Her name was Kathryn Winslow. She was a novelist, businesswoman, a publicist for a World’s Fair, and a reporter and columnist for the Chicago Tribune. She was also the first woman honored by the Illinois Woman’s Press Association as its “Woman of Achievement.”
The author of three books, the first Big Pan Out: The Story of the Klondike Gold Rush was released in 1951 and earned Kathryn an Associated Press Author of the Week award. Her second book Alaska Bound was published in 1960 after seventeen years of travel, often flying with bush pilots in remote Arctic areas throughout the state. Kathryn’s third work, Henry Miller: A Full Life released in 1986, became a best-selling biography.

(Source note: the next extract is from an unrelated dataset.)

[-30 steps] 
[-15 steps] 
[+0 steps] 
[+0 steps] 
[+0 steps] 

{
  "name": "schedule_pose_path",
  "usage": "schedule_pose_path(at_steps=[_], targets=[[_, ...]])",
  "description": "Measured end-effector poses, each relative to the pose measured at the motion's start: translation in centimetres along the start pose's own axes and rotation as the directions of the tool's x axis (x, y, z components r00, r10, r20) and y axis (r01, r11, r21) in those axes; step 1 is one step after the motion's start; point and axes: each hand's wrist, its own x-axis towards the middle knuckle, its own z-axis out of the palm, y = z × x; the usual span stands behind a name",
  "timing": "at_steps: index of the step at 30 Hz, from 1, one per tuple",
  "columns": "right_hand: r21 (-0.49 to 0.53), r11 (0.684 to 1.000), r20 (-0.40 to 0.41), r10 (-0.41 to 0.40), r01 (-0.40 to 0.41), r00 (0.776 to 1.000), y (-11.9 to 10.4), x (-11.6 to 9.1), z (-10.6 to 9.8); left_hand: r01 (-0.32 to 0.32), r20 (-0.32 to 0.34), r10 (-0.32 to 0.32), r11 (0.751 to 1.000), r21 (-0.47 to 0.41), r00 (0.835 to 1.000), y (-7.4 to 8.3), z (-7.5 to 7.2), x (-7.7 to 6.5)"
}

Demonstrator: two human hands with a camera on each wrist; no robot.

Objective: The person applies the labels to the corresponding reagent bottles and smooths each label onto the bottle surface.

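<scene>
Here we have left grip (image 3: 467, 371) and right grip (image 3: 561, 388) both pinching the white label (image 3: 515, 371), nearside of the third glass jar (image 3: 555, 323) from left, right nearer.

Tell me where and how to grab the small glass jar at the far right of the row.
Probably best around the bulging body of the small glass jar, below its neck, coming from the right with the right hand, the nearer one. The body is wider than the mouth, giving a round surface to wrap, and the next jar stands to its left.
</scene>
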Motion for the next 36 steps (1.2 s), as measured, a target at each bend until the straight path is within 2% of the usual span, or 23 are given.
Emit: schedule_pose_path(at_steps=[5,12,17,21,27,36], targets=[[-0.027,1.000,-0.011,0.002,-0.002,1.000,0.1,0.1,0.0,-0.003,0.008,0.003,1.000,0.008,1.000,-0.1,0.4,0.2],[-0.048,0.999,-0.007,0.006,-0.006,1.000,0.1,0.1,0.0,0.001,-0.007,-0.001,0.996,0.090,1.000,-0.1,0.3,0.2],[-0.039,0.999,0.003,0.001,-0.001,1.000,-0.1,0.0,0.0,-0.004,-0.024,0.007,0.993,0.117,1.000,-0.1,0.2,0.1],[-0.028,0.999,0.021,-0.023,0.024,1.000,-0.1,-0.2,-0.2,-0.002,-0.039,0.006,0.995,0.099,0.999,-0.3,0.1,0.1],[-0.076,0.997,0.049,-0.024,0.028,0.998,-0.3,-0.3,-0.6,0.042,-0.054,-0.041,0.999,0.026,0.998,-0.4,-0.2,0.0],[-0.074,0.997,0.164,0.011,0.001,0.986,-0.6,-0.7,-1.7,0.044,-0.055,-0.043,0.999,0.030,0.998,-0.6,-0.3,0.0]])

Kathryn’s lifelong friendship with author and artist Henry Miller began with their meeting in Big Sur, California in 1944. It would eventually lead her, along with her husband William Mecham, to open and manage a bookstore/studio in 1948 known as “M, the studio for Henry Miller.” The shop was located at 1541 East Fifty-Seventh Street in what was previously Chicago’s Jackson Park art colony. Following the Columbian Exposition, the area had been taken over by local writers, artists and poets as an affordable place for their studios; to gather, to party and perform. “Studio M” would become an active place where the struggling Miller’s art work and books were sold. Because of Kathryn’s generosity and concern for Miller, all of the proceeds during the ten years the studio was open, went directly to help support him. At the time, Kathryn claimed to have owned the largest collection of Miller’s work. During their friendship Miller introduced Winslow to his many literary friends including Kenneth Patchen, Michael Fraenkel and Anaïs Nin, all of whom according to Kathryn, were “closely connected” to the studio.
A much-traveled author, Kathryn’s college days had been spent at the University of California as a history major. During her life, she often wrote poetry some of which appeared in literary magazines in far-away places such as Alaska. An aging miner of the Klondike gold strike era enjoyed her poetry enough to begin a correspondence with her. As a result, shortly before the miner’s death, he’d sent Kathryn a box containing his journal and scrapbooks explaining he had always intended to write a book about the gold rush. After months of deciphering the collection she set out to write the book the miner never had. The result was the Big Pan-Out.
Kathryn moved to Chicago in the spring of 1948 after her marriage to Bill Mecham who was working with the University of Chicago and the Atomic Energy Commission. Kathryn joined the Illinois Woman’s Press Association in 1952. Throughout her 28 year membership, she served in various capacities including Budget and Finance Chairwoman, Communications Contest Chairwoman and from 1960-1963 as Association President.
In 1960, as an affiliate of the National Federation of Press Women, IWPA instituted the “Women of Achievement” award. The accolade remains the highest honor bestowed upon a member for “for exceptional achievement in the communications field, service to NFPW/IWPA and to the community.” Kathryn was selected IWPA’ss first recipient.
By the mid 1970’s, Kathryn would move back to the California coast to be closer to her son Berwick Johnson. She lived there until her death in Sonoma, on January 4, 1989.